She isn’t looking to write something “prescriptive for all women,” because, as she puts it, “there’s no one-size-fits-all solution to life and the people who say, ‘yes, there is—it’s Jesus’ are being lazy and willfully obtuse” (p. xxx). Amen to that. At the same time, I’m grateful for the chance to be one of the “other women”—that is, non-Black women—who are “eavesdropping and looking for freedom, too” (p. xxx).

A few quotes and thoughts I especially liked:

1) “Even as I desired to navigate it, womanist theology didn’t feel like it was created for women like me: sisters who didn’t tuck in their ratchetness in favor of righteousness to occupy certain spaces or get in certain rooms. I needed something to speak to the totality of who I am” (p. xxv).

I like the part about not tucking in ratchetness in favor of righteousness. Not that I’m particularly ratchet. But for those who are, who the hell am I to tell them—who the hell is anyone to tell them—that they can’t bring the fullness of who they are to church, or theology, or anywhere else they like? 

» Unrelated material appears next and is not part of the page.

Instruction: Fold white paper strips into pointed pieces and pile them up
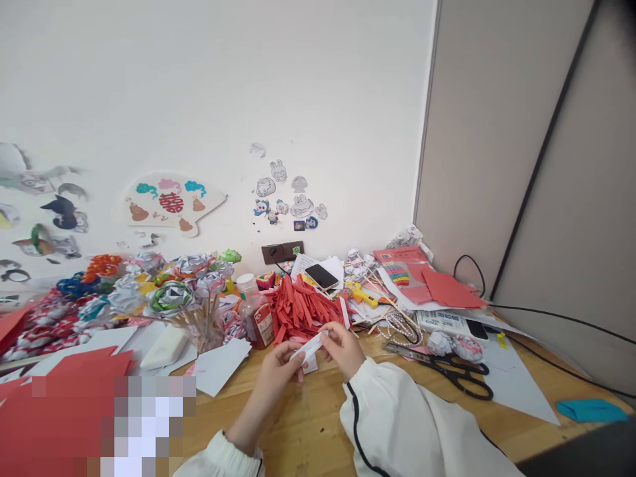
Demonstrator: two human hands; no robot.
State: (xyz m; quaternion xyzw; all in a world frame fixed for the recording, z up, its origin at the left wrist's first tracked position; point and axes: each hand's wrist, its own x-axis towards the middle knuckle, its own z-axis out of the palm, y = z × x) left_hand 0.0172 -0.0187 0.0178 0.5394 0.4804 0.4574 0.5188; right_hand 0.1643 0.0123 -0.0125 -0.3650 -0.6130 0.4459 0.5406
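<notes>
At the centre of the wooden desk (308, 424), just in front of a heap of red paper strips (303, 308), the person holds a narrow white paper strip (311, 346) between both hands. The left hand (278, 374) pinches the strip's lower end with thumb and fingers; the right hand (342, 348) pinches the upper end, fingers curled close. The strip is clear of the desk surface.

Hazards, as judged from this layout:

- Tearing or creasing. The strip is thin and gripped at both ends; uneven pull between the hands could rip or kink it.
- Knock-over. A red-labelled glue bottle (256, 318) stands just left of the hands, beside a cluster of paper flowers on sticks (183, 291). A sideways sweep of the left forearm could topple either.
- Snagging. The loose white sleeve (397, 417) lies near black scissors (460, 374) and a beaded string (400, 328); dragging the arm right could catch them.
- A smartphone (321, 275) rests on the paper pile behind, where shifting strips could dislodge it.
</notes>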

I need the perspectives and gifts and brilliance of my ratchet-est of sisters. The church needs all these things, as does the world.

2) I appreciated Benbow going hard against Calvinist theology—or at least the sketchier, ickier parts of it. She effectively communicates, in many different ways throughout the book, that humans are inherently worthy, valuable, and good. That the biblical story doesn’t start with sin; it starts with good creation. That we are not slimy worthless worms (my words, not hers—I’ve heard others call this “worm theology”) before we invite Jesus into our lives, or whatever you want to call Christian conversion. 

For anyone for whom this sort of dominant evangelical theology isn’t really working—I’d recommend this book. Benbow does a great job of articulating what exactly isn’t working and suggesting what we might believe instead. She invites us into a more humanity-affirming, goodness-affirming, worth-affirming kind of spirituality.

“Where did Christians get the idea we are these wretched creatures who need so desperately to be thrown the bone of salvation for our lives to have any value or meaning?” Benbow asks. “The way I read it, the work of creation was an act of love. This omniscient, omnipresent, sustaining force took the time to make one of the most significant things it ever would. The Holy Maker called every single aspect of the design ‘good.’. . . yes, the biblical narrative is replete with examples of humanity fumbling the ball and God extending grace and mercy. We can look to our own lives and see where God has done the same thing. Yet, that doesn’t change the fact that God has seen us as only one thing since the beginning: good” (pp. 18-9).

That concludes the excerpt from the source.